Explosive tags. Explode. Baku. Ah. Kakashi was beginning to piece it together now.
"The motherfucker in charge got so scared he let us all walk out of there. And when we were out of earshot, Kohura revealed they weren't explosive tags at all! They were fucking pieces of paper with random Kanji scribbled on them!" He slapped the table and laughed as he said it. "She did exactly what your boy Naruto did – walked up to the table with nothing but his balls and went home with the pot."
Well, shit.
"As enlightening as that little history lesson was, circumstances were different," Kohura said once Homura's laughter had died down. "I was not a Jinchuriki. What Naruto did may have been brave, but it was also foolish."
"Doesn't matter if it was a foolish choice," Homura said, the laughter in his tone replaced with a pensive coolness. "It was the right one, given the situation he found himself in." He looked over his glasses at Itachi, who nodded slowly.
"Is that an accusation?" The Uchiha asked.
"We were surprised by the kill rule. Sunagakure wasn't."
Itachi frowned, ever so slightly. "That is a failure by Jiraiya's intelligence network, and he will be reprimanded severely. That being said, our spies aren't exactly sitting on their asses. Shinobi forces from all over the world are gathered here in this city. There's no end to the work needing to be done."
"Then we must prioritize better," Kohura said, rapping her knuckles against the table. "We cannot afford to be blindsided like that again."
"Though it wasn't a total loss," Kakashi mused. "Well, for my team, anyway. Sorry, I'm still working on looking at the bigger picture first."
"No need to apologize," Itachi said. "Be sure to pass on my congratulations to my little brother."
Violets are blue, roses are
The moment Sasuke's feet left the platform he knew he had made a huge mistake.
He watched his oldest friend grow smaller as he flew through the air, facing down a trio of murderous royalty, and knew instantly that he never should've abandoned him. Naruto was his teammate. They were a unit. They fought together, and yet-
And yet he had run away, and left Naruto to cover their retreat.
Sasuke had always known that Naruto was a better Shinobi than people thought. He was someone who had overcome his lack of natural advantages with sheer stubbornness, and that made him dangerous in a way few other elite Shinobi were. There was a difference between power that came easily and power that had to be ripped from the unjust hand of the universe, kicking and screaming. Not that one was better than the other, just that they were different.

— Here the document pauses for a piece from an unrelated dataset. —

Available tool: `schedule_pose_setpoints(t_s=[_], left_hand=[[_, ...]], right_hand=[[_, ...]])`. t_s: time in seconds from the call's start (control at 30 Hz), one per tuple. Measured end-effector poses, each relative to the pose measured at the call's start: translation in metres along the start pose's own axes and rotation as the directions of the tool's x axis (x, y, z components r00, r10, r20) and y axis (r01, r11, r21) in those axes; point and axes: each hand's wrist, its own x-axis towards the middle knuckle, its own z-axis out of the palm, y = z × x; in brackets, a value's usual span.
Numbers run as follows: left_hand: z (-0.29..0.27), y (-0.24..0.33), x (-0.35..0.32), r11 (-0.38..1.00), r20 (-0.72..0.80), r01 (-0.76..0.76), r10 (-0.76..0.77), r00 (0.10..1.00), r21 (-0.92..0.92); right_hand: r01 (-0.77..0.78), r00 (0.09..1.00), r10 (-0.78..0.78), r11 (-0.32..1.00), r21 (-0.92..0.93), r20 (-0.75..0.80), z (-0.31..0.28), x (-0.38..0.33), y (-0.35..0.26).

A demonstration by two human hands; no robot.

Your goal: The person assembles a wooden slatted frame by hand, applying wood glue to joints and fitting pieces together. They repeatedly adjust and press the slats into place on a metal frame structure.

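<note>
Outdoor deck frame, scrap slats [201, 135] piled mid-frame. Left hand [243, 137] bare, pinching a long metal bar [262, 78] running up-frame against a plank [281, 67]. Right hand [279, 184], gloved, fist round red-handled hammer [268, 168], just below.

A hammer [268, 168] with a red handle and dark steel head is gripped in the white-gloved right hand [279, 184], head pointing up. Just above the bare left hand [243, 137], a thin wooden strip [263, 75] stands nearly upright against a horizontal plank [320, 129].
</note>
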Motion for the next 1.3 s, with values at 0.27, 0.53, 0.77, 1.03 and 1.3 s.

His feet hit the platform he and the others had leapt to, abandoned except for its Jonin proctor. His chakra hardened skin and muscles absorbed the force of the impact, then tensed again as he prepared to leap back to Naruto's side.
"Sasuke!" Sakura shouted, and then a hand grabbed the back of his shirt and pulled with chakra enhanced strength. Sasuke tumbled to the ground with an undignified yelp, and only barely noticed the sword that cut through the air right where his face had been a few seconds earlier.
"Focus!" Sakura said, pulling him to his feet, and then the battle was on them.
Temari and Kankuro had followed them, frustration clear on their faces, and they seemed intent on relieving those frustrations by carving up Sasuke, Sakura, and Team s209f. Sasuke just barely got his sword up in time to parry Temari's next flurry of blades, then leapt backwards to gain distance.
Across the platform of him, Kankuro was holding Sakura off himself while using his puppet to distract Hinata. Smart. The puppet had no chakra points for Hinata to plug, no internal organs for her to liquefy with the Gentle Fist. It was a matchup that went all the way back to the Warring Clans era, and for good reason – it worked.
Temari followed up, pin wheeling her arms and directing her swords back at him. Sasuke kept a careful eye on her as she did so, letting his other senses keep track of the general position of the swords. Her technique was excellent, but her arm movements betrayed her intentions. Unlike her brothers, who could use their bloodline limit without motion, she had to direct her weapons, as if she were the composer of a particularly deadly orchestra.
Of course, that didn't stop her from just being really fucking good. Four of her swords weren't focused on Sasuke at all, instead barreling at Kiba and Shino. The two Genin were forced to retreat further and further away from their allies as the swords cut off available avenues of escape, and finally took a flying leap to another platform to avoid being eviscerated. Two teams were already battling it out on the platform they landed on, and Sasuke lost them in the chaos.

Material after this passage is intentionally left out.